Generalisms are Clever

“Just goes to prove, women can’t drive!”

As you can imagine, I didn’t take kindly to that comment, uttered halfway through my shoveling of the 2 feet deep snow from the 10-foot length of driveway. This woman takes cares of things and does a damn good job. I wasn’t actually the target of the comment; although, I did catch the rebounding shrapnel from it, as did half of the American population. The deduction capabilities of the insulting grisly old man had much to be desired. (“Young” versus “Girl”? Let’s blame it on gender…) The car stuck in the 3-foot bank of snow was obviously the result of the lack of experience. The teenager driving the auto had had a license for less than a year and was experiencing her first snowfall with significant accumulation. Imagine…she didn’t know the tricks of handling the car in that setting! Shocking? That old man better never leave upstate NY, or he will quickly learn how inexperience and bad weather shouldn’t, but often DO mix…
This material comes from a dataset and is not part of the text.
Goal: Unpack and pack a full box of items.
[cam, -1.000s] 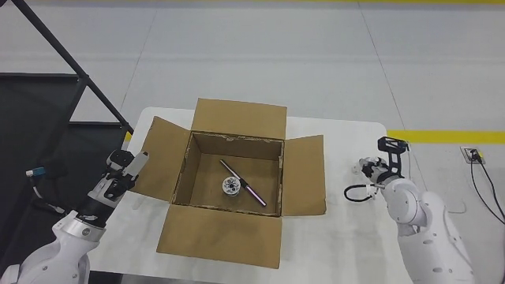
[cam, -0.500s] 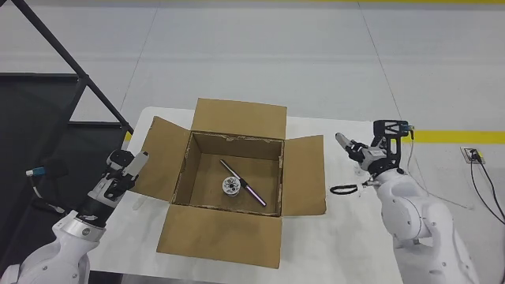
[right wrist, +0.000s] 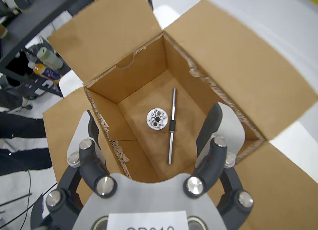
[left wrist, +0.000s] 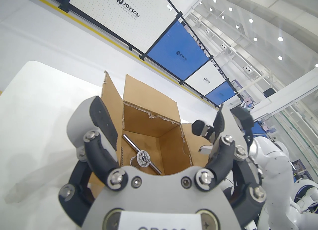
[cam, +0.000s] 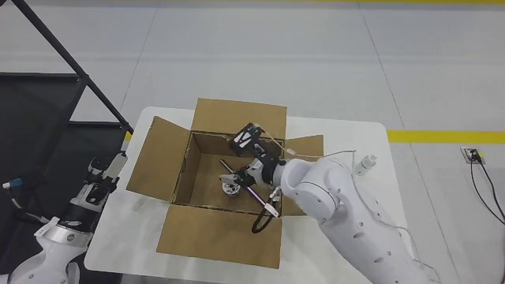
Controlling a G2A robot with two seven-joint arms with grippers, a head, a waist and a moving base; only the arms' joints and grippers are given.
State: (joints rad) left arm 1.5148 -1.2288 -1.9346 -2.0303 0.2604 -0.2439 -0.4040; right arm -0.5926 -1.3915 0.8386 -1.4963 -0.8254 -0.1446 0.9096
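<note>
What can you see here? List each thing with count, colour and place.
table: one, white, under the box
cardboard box: one, brown, on the table, flaps open
rod: one, silver with dark band, on the box floor
disc: one, silver, on the box floor beside the rod
bottle: one, white, on the table beyond the box's right flap
right gripper: one, black fingers, open above the box
left gripper: one, black fingers, open at the table's left side

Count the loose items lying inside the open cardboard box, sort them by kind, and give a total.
Metal rod: 1
Round metal disc: 1
Total: 2
</note>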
My 6-year-old and I drove from Rochester, NY to Columbus OH two days later. The 6 hour 45 minute trip took just under 10 hours. Of course there were driving winds, slush, and beating freezing rain to contend with. Oh, and accidents so fresh on every highway that I traveled on that most of them did not have emergency personnel present yet…rather, only lights in the distance. And then, they started closing off parts of the road (although, a couple of us drove across the median to avoid the queue…I’m not implicating anyone in particular though.) And then 20 miles down that expressway, all the entrance ramps were blocked and cops corralled us off the road. I took a gamble with the first road that said south…a local road, but still ended up sitting for 30 minutes from another 3-car pileup. With a bit of direction, I found a connecting interstate that did minimal damage to lengthening my trip and soon it was just the truckers and I. Well, we did pass a sheriff at one point. And with such open road, despite pounding rain, I started to grip the steering wheel with less of an iron grasp. And just when my tensed back muscles started to let go a little, we came across another pileup—which included a lorry, and the car’s tires crunched as we passed the accident scene and the resulting shrapnel. Fear of blowing a tire in combination with the icy road surface had me sufficiently tensed for the rest of the journey. Nearly 2-dozen accidents from the start of our journey later, we arrived to our destination.

Wait, I forgot, I can’t drive.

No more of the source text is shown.